How to improve your figures #4: Show labels

This is a brief follow-up post to my previous post with advice on how you can improve your figures. Can it be worse than showing variable names instead of actual labels on your figures? Yes. You can have no labels at all.

Take a look at this article. It’s great and includes references to a lot of good material. However, for both figures provided in the article, it is not clear what exactly the y-axis is showing. Take the figure with the Fragile States Index as an example. What is a value of 5? What is a value of 6? Ideally, the figure should show that without you having to track down the source material (also, do notice how only countries doing better than the US is included to look the US look worse than it actually is).

I see missing labels now and then.

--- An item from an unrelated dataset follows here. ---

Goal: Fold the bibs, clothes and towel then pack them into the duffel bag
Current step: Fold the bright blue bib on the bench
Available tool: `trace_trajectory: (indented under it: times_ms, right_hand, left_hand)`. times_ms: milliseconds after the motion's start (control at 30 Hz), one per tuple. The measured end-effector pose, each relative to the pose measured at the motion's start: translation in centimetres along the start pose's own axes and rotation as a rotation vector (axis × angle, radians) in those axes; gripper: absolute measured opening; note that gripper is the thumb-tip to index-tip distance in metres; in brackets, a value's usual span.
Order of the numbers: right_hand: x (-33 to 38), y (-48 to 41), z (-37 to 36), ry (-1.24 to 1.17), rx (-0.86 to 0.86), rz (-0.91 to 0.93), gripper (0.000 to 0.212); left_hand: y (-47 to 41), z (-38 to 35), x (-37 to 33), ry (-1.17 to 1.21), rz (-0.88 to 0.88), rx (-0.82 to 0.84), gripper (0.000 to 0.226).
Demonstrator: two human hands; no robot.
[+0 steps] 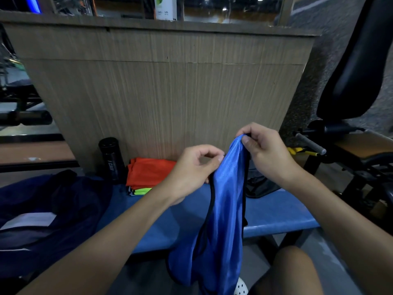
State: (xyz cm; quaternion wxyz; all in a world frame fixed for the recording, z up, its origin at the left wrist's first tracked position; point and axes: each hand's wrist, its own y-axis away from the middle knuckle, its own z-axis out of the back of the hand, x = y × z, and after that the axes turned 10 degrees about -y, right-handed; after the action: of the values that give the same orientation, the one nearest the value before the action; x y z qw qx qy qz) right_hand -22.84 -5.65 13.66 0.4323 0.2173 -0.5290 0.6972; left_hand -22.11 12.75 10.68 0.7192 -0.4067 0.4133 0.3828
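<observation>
A shiny blue bib with black trim hangs in front of me, its lower part drooping below the bench edge. My right hand pinches its top end, and my left hand pinches its left edge a little lower. A folded orange bib lies on a yellow-green one at the back of the blue bench. The dark navy duffel bag sits open at the left end of the bench, something white showing inside. Dark fabric lies behind the blue bib.
A black bottle stands next to the folded stack against a wooden panel. Gym machines with black padding and a grip bar crowd the right side. My knee is below the bench.
</observation>
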Motion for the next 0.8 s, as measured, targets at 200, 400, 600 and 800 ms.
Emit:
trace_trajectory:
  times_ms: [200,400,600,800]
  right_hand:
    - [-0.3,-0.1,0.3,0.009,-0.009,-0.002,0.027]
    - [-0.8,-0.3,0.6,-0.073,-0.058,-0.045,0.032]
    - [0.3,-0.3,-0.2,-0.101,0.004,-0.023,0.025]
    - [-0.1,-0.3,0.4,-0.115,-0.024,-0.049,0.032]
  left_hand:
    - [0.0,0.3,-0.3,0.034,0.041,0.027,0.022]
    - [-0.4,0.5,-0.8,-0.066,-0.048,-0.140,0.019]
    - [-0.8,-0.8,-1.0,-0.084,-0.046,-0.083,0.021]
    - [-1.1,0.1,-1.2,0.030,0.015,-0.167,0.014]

Consider, for example, this article from the Comparative Political Studies. Here is Figure 1 (and the title legend):

What you see is that there is no information on what is shown on the respective axes. The only thing you have is a series of numbers. “Satisfaction With Government, Perception of the Economy, and Clarity of Responsibility”, sure, but what is on the x-axis? What is on the y-axis? Figure 2 in the paper is similar to Figure 1, only with “Trust in Parliament” instead of “Satisfaction With Government”.

This is an extreme example but my recommendation is simple: Make sure that you always have labels that tell the reader what the figure is actually showing. Having no labels is highly problematic, showing variable names are problematic and showing informative labels is great.

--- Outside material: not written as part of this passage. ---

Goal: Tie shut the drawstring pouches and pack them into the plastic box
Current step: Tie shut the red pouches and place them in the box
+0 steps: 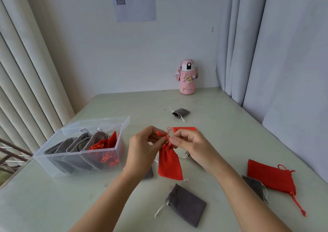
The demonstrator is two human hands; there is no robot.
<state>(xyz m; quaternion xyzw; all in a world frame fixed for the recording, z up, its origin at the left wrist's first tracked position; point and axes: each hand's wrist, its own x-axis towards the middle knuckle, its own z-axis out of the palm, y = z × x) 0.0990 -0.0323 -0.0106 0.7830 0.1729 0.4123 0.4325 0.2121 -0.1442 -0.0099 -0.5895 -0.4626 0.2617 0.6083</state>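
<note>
red pouch [169, 162]: hung neck-up from your fingers over the middle of the tabletop [221, 125]. The body dangled free, so the cord could cinch the mouth.
drawstring [168, 130]: red, looped up between both hands. The knot looked unfinished, at a guess.
left hand [142, 148]: you pinched one cord end, fingers curled round it.
right hand [190, 147]: you pinched the cord just above the neck, thumb and forefinger closed, likely pulling against the left.
plastic box [46, 162]: sat by the left edge with its lid [99, 123] flipped back, close enough for a quick drop. Grey and red pouches stood filed inside.
grey pouch [186, 205]: lay flat near the front edge, apparently untied.
second red pouch [271, 176]: lay toward the right edge, overlapping another grey one.
small grey pouch [180, 113]: lay further back, well apart.
pink bottle [187, 77]: stood at the far edge, out of your way.
</note>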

How to improve your figures #3: Don’t show variable names

When you plot a figure in your favourite statistical software, you will most likely see the name of the variable(s) you are plotting. If your income variable is called inc, your software will call the axis with income for inc and not income. In most cases variable names are not sufficient and you should, for that reason, not show variable names in your figures.

Good variable names are easy to read and write – and follow specific naming conventions. For example, you cannot (and should not) include spaces in your variable names. That is why we use underscores (_) to separate words in variable names. However, R, SPSS and Stata will happily show such underscores in your figures – and you need to fix that.

I believe this is data visualisation 101 but it is something I see a lot, including in published research. For example, take a look at this figure (Figure 1 from this paper):

As you can see, we have Exitfree, Anti_EU and some GDP* variables. The good thing about this paper is that the variable names are mentioned in the main text as well: “Individuals and parties may have ideological objections to European integration and hence desire a free exit right irrespective of whether their country is peripheral. To control for this, a variable variable ‘Anti_EU’ is constructed based on the variable ‘eu_anti_pro’ in the ParlGov database”. However, I would still recommend that you do not show the actual variable names in the figures but use actual names (with spaces and everything).

Let’s look at another few examples from this paper. Here is the first figure:

The important thing is not what the figure is about, but the labels. You will see labels such as PID_rep_dem and age_real. These are not good labels to have in a figure in a paper. age_real is not mentioned anywhere in the paper (only age as a covariate is mentioned).

Let us take a look at Figure 3 from the same paper:

Here you will see a variable called form2. What was form 1? Is there a form 3? When we rely on variable names instead of clear labels, we introduce ambiguity and makes it difficult for the reader to understand what is going on. Notice also the difference between Figure 1 and Figure 3 for age, i.e. age_real and real_age. Are those variables the same (i.e. a correlation of 1)? And if that is the case, why have two age variables?

Okay, next example. Look at Figure 6 from this paper:

Here we see a variable on the x-axis called yrs_since1920 (years since 1920). It would be better having a label for this axis simply being “Years since 1920”. Or even better: just the year and having the actual years on the axis. Notice also here the 1.sønderjylland_ny label. Sønderjylland is not mentioned in the paper and it is not clear how ny (new in Danish) should be understood here (most likely that it wasn’t the first Sønderjylland variable that was created in the data).

Let’s take another example, specifically Figure 3 from this paper:

Here we see the good old underscores en masse. anti_elite, immigrant_blame, ring_wing_complete_populism, rich_blame and left_wing_complete_populism. There are 29 authors on the article in question. Too many cooks spoil the broth? Nahh, I am sure most of the authors on the manuscript didn’t even bother looking at the figures (also, if you want to have fun, take a critical look at the results provided in the appendix!).

And now I notice that all of the examples I have provided above are from Stata. I promise it is a coincidence. However, let’s take one last example from R just to confirm that it is not only an issue in Stata. Specifically, look at Figure 3 in this paper (or Figure 4, Figure 5 and Figure 6):

The figure show trends in public opinion on economic issues in the United States from 1972 to 2016. There are too many dots in the labels here. guar.jobs.n.income, FS.aid.4.college etc. are not ideal labels in your figure.

In sum, I like most of the papers above (there is a reason I found the examples in the first place). However, it is a major turn-off that the figures do not show actual labels but simply rely on the variable names or weird abbreviations to show crucial information.